We describe a method for increasing the usable resolution of radiosonde wind measurements. The main ideas are to avoid self-induced motions of the balloon by keeping it in the sub-critical Reynolds number range, to avoid typical pendulum motions of 15 s period by using a shorter rope, and to use data from a descending balloon in order to avoid disturbances from the wake of the balloon on temperature and humidity measurements due to the decreased rope length. We demonstrate that our changes in hardware and software allow for artifact free wind data down to scales of 50 m, while remaining disturbances on even smaller scales are removed.
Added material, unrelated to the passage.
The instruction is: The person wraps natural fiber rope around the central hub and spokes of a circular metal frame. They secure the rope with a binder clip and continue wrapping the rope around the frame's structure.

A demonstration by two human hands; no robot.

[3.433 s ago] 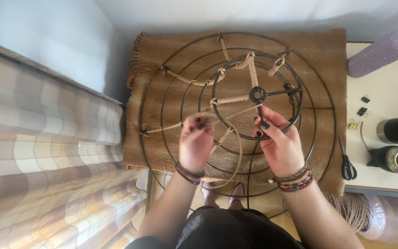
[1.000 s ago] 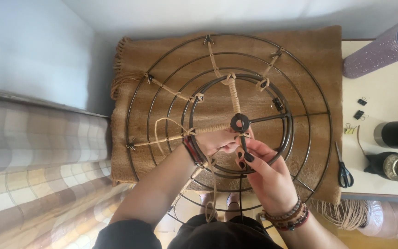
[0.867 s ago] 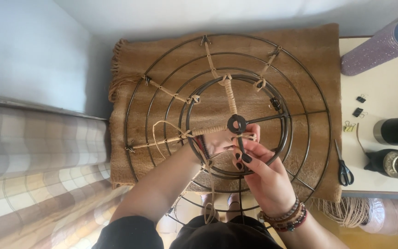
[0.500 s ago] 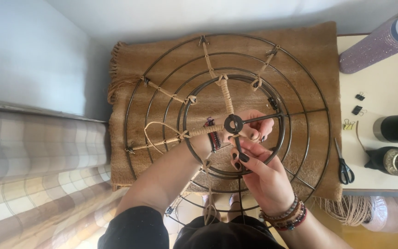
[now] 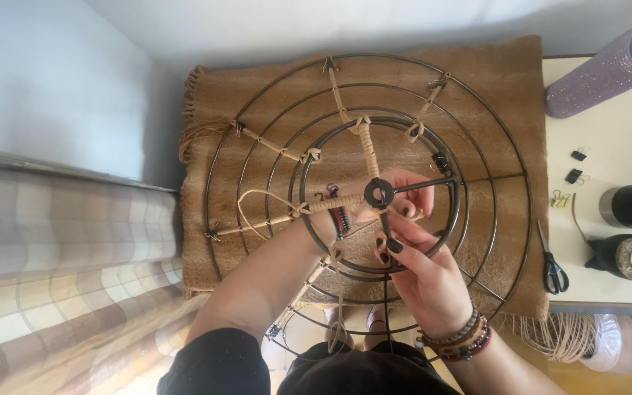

Accordingly, the usable resolution of the wind data has been increased by a factor of six compared to the standard data output at comparatively low cost.
Jens Söder et al.
Status: final response (author comments only)
RC1: 'Comment on egusphere-2023-510', Anonymous Referee #1, 19 Apr 2023
- AC1: 'Reply on RC1', Jens Söder, 22 May 2023
RC2: 'Comment on egusphere-2023-510', Anonymous Referee #2, 21 Apr 2023
- AC2: 'Reply on RC2', Jens Söder, 22 May 2023
Jens Söder et al.
Jens Söder et al.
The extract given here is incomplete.